Replica-side Loading
From redis.conf:662-688:
# How replica loads RDB from replication
repl-diskless-load disabled # Store to disk first (safest)
repl-diskless-load swapdb # Keep old data until fully loaded
repl-diskless-load flushdb # Delete old data immediately
repl-diskless-load on-empty-db # Diskless only when empty
Trade-offs:
| Mode | Memory Usage | Availability | Risk |
|---|
disabled | Low | High | Lowest |
swapdb | 2x | High | Medium |
flushdb | 1x | Low | High |
on-empty-db | 1x | Medium | Low |
flushdb mode deletes existing data before loading RDB. If RDB load fails, all data is lost.
RDB Channel Replication
Redis 7.0+ supports parallel RDB transfer and command streaming.
How It Works
From replication.c:912-927:
if (slave->flags & CLIENT_REPL_RDB_CHANNEL) {
// Find associated main channel
uint64_t id = slave->main_ch_client_id;
client *c = lookupClientByID(id);
if (c && c->replstate == SLAVE_STATE_WAIT_RDB_CHANNEL) {
c->replstate = SLAVE_STATE_SEND_BULK_AND_STREAM;
serverLog(LL_NOTICE,
"Starting to deliver RDB and replication stream to replica: %s",
replicationGetSlaveName(c));
}
}
Two connections:
- Main Channel: Streams commands immediately
- RDB Channel: Transfers RDB in parallel
Replica buffers commands during RDB load, then applies them.
Benefits:
- Faster catch-up
- Lower replication lag
- Better resource utilization
Replication Timeout
From redis.conf:696-707:
# Replication timeout applies to:
# 1) Bulk transfer I/O during SYNC
# 2) Master timeout from replica perspective
# 3) Replica timeout from master perspective
repl-timeout 60
Ensure repl-timeout > repl-ping-replica-period to avoid false disconnections during low traffic.
Configuration Reference
Setting Up Replication
On replica:
# Static configuration
replicaof <master-ip> <master-port>
# Or at runtime
REPLICAOF <master-ip> <master-port>
# Stop replication
REPLICAOF NO ONE
Authentication
From redis.conf:558-574:
# Master password (Redis 5.x)
masterauth <password>
# Master user and password (Redis 6.0+)
masteruser <username>
masterauth <password>
Read-Only Replicas
From redis.conf:592-606:
# Replicas read-only by default
replica-read-only yes
Keep replicas read-only in production to prevent data divergence.
Write Requirements
From redis.conf:820-840:
# Require minimum replicas to accept writes
min-replicas-to-write 3
min-replicas-max-lag 10
Master refuses writes if fewer than N replicas with lag ≤ M seconds.
Monitoring Replication
INFO Replication
redis-cli INFO replication
Master output:
role:master
connected_slaves:2
slave0:ip=10.0.0.2,port=6379,state=online,offset=12345,lag=0
slave1:ip=10.0.0.3,port=6379,state=online,offset=12345,lag=1
master_repl_offset:12345
repl_backlog_active:1
repl_backlog_size:1048576
repl_backlog_first_byte_offset:1
repl_backlog_histlen:12345
Replica output:
role:slave
master_host:10.0.0.1
master_port:6379
master_link_status:up
master_last_io_seconds_ago:1
master_sync_in_progress:0
slave_repl_offset:12345
slave_priority:100
slave_read_only:1
Key Metrics
- Replication lag:
master_last_io_seconds_ago on replica
- Offset difference: Master offset - replica offset
- Backlog size: Ensure adequate for disconnections
- Link status:
up vs down
Monitor repl_backlog_histlen vs repl_backlog_size.

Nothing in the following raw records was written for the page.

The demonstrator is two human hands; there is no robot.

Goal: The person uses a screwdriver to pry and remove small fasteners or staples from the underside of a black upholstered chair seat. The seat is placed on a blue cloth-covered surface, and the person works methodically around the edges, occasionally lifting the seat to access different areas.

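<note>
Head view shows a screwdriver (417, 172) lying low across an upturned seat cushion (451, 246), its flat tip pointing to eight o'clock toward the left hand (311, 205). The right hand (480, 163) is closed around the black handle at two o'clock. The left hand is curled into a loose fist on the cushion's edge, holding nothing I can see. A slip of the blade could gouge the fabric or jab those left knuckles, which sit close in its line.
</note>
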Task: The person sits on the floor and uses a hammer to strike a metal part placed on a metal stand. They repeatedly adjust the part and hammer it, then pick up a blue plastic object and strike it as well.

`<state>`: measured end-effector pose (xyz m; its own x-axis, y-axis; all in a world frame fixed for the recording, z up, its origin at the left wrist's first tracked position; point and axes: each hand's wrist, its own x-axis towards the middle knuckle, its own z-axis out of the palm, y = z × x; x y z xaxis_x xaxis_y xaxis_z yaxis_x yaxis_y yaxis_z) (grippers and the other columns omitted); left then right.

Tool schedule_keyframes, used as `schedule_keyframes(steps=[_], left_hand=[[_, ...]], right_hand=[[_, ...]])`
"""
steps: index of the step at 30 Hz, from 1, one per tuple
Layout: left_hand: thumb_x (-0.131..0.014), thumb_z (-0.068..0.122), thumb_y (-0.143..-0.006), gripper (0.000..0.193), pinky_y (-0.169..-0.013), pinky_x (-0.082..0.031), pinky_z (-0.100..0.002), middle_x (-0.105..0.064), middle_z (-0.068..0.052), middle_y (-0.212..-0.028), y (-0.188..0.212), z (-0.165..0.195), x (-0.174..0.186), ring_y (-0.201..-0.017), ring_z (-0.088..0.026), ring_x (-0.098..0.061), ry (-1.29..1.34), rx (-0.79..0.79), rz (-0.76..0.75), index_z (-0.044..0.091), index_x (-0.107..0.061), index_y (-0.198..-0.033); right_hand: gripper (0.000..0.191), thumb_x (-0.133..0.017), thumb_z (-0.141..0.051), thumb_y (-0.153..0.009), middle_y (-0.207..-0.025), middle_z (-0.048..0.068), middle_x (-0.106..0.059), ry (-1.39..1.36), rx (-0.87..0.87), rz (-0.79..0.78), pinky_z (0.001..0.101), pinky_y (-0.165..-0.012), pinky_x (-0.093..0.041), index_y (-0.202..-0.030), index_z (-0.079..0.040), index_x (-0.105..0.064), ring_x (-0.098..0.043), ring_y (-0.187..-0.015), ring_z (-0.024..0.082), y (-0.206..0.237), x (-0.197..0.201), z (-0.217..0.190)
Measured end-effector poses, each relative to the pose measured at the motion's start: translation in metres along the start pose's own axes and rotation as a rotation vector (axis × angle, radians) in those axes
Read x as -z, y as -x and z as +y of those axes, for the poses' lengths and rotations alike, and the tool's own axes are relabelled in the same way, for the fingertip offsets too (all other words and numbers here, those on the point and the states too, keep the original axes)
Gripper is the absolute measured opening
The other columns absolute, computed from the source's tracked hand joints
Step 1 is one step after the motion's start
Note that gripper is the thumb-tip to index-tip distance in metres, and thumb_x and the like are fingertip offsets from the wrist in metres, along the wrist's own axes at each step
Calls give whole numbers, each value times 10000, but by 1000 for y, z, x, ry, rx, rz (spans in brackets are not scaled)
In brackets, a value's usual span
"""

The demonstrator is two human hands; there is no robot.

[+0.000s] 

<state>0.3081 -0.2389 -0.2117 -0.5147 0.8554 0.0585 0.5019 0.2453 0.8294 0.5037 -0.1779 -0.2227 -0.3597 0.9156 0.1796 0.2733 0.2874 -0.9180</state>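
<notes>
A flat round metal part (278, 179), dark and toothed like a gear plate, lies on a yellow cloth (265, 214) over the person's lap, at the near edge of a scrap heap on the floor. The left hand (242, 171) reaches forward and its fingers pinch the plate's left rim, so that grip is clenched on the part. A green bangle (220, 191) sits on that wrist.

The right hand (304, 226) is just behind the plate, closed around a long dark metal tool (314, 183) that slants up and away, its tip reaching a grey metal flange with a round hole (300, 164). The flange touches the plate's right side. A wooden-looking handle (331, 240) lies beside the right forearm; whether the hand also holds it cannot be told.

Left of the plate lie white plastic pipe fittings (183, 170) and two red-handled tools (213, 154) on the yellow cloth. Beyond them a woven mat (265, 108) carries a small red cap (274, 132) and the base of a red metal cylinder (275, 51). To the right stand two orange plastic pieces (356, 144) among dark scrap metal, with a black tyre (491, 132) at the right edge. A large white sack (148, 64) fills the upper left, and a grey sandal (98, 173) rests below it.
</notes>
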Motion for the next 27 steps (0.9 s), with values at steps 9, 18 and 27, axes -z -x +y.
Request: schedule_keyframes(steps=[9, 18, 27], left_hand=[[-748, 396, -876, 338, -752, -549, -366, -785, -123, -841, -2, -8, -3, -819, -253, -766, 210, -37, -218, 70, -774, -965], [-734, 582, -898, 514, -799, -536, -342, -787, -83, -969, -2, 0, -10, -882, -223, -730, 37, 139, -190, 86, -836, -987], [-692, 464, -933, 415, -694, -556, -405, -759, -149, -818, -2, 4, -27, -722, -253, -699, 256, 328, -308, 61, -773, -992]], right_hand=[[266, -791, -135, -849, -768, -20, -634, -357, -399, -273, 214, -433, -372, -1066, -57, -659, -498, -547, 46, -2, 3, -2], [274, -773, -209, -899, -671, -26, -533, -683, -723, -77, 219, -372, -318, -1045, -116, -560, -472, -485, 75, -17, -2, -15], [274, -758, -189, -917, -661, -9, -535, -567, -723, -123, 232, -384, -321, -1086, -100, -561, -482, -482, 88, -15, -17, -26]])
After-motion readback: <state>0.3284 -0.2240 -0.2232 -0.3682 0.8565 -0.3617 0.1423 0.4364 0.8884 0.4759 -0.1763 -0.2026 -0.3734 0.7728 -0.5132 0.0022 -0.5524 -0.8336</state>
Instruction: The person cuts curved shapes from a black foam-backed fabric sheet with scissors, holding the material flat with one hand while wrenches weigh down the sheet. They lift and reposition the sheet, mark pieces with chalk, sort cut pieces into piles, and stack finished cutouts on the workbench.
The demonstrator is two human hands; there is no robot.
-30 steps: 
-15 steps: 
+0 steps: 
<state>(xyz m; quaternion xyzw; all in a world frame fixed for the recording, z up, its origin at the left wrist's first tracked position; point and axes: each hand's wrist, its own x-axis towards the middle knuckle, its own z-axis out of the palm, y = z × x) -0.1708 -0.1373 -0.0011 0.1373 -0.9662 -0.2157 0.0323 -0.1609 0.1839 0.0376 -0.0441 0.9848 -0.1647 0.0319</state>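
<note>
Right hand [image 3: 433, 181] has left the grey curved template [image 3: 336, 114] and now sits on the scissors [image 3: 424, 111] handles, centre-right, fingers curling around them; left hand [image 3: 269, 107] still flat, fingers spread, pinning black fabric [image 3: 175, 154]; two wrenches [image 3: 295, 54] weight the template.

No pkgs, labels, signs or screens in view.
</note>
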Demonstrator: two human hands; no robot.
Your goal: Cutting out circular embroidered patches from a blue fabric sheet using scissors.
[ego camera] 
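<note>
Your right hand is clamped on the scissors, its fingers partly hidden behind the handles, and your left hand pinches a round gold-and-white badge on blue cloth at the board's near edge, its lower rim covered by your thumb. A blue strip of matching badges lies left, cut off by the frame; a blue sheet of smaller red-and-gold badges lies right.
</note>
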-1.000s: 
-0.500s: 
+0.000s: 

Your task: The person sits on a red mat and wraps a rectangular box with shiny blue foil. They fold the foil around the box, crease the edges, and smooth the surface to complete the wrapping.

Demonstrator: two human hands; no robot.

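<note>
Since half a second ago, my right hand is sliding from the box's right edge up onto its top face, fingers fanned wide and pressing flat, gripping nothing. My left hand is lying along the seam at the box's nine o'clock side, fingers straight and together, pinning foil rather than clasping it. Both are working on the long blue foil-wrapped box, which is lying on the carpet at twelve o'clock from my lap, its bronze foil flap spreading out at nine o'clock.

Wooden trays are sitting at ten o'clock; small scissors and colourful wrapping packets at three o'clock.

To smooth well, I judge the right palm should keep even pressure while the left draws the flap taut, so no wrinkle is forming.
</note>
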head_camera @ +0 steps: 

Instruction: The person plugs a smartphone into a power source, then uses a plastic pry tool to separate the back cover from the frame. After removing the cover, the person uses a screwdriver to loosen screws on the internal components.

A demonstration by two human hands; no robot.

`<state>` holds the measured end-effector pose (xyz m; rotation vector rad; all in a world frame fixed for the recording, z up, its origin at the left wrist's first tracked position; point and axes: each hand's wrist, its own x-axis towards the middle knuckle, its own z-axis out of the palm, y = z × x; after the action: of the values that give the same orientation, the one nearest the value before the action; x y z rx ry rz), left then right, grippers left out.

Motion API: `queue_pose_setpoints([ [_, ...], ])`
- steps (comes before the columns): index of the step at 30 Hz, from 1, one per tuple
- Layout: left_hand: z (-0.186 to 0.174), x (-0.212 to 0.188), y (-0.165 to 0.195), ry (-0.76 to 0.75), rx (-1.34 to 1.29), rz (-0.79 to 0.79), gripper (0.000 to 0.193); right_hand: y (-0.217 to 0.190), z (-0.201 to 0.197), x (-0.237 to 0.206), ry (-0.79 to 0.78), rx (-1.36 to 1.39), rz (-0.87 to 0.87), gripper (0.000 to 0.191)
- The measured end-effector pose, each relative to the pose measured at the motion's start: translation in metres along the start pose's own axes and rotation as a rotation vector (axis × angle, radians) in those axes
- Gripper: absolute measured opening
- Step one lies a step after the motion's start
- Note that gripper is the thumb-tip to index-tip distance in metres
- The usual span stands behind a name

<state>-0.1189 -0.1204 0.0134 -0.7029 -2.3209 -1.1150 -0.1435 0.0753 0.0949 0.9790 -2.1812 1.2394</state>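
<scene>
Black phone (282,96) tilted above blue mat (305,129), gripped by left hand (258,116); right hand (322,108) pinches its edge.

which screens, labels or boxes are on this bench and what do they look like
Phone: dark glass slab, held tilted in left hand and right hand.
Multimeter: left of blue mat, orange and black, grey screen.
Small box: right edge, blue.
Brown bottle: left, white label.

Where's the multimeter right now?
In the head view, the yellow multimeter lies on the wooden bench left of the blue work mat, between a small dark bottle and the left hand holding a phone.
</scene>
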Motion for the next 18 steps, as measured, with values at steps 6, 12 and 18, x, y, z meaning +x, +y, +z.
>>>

If close to equal, increase backlog size to prevent forced full resyncs.
Troubleshooting
Replica Not Syncing
Check:
- Network connectivity: Can replica reach master port?
- Authentication: Correct
masterauth if password set?
- Master logs: Any connection/auth errors?
- Replica state:
INFO replication shows master_link_status
Constant Full Resyncs
Causes:
- Backlog too small for disconnection time
- Network instability causing frequent disconnects
- Slow replica can’t keep up
Solutions:
- Increase
repl-backlog-size
- Reduce
repl-timeout carefully
- Upgrade replica hardware
- Check for blocking operations on replica
High Replication Lag
Causes:
- Network bandwidth saturated
- Slow replica (CPU/disk bottleneck)
- Large write load on master
- Blocking operations on replica
Solutions:
- Upgrade network bandwidth
- Use diskless replication
- Optimize slow queries on replica
- Disable
replica-serve-stale-data temporarily